Initially, those working in the earlier stages took a little getting used to the idea of not building up queues, but we soon got the hang of it.
The limiting of WIP to a single item in each stage forced us to swarm onto the tricky items. Everyone was busier – it ‘felt faster’.
We’ve had some success with this in our actual delivery teams – the idea of Developers helping out with testing, in order to keep queue sizes down – but I must admit it’s sometimes tricky to get an entire team into the mindset of working outside their specialisms, ‘for the good of the flow’.
Here’s the CFD –
The total items delivered was 7, which blows away the other rounds.
You can see we were delivering items into production as early as 2:00 into the round. So not only did we deliver more in total, but we got products to market much earlier. This is so useful in real life as we can be getting early feedback, which helps us to build even better products and services.

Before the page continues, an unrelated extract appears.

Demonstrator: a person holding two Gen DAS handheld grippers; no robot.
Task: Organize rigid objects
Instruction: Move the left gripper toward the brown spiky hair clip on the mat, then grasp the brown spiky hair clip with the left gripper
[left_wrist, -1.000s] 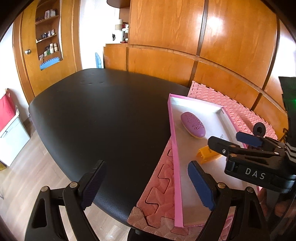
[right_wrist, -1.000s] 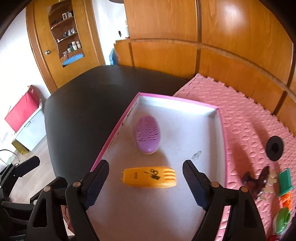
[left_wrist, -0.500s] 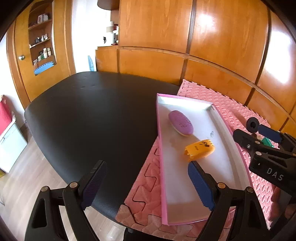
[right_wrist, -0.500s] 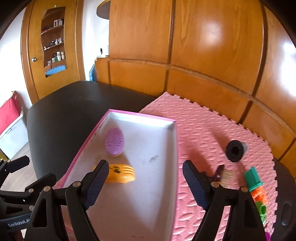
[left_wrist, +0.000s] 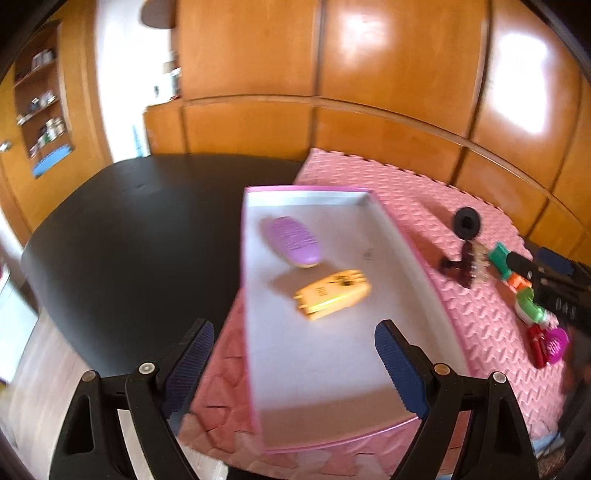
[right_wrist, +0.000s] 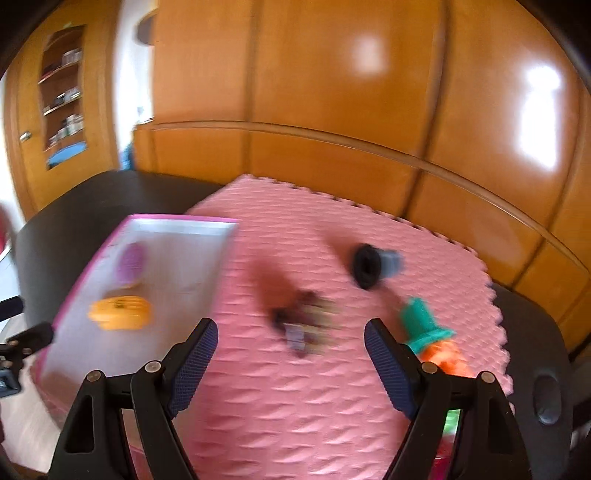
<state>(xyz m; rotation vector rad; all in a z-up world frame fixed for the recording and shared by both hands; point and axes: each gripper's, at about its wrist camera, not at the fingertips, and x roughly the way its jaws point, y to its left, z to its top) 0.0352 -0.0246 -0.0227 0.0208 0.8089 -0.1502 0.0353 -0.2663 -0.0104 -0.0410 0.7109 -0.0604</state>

The fastest cycle time for an individual item was 2:00
Delivering faster in the final round could be partly down to learning and practice – I know I was getting more familiar with building some of the Lego kits.
With this in mind, it would be interesting to run the session with a group who haven’t done it before, but doing the rounds in reverse order. Or maybe have multiple groups doing the rounds in different orders.
What else did we learn
* Limiting WIP really does work. The challenge is to take that into a real setting where specialists are delivering real products.
* I’ve used other kanban simulation tools like the coin-flip game and GetKanban. This Lego Flow Game seemed to have enough complexity to make it realistic, but kept it simple enough to be able to focus on what we’re learning from the exercise.
* Identifying Lego pieces inside plastic tubs is harder than you’d think.
Overall a neat and fun exercise, to get the whole team thinking about how work flows, and how their work fits into the bigger picture of delivering a product.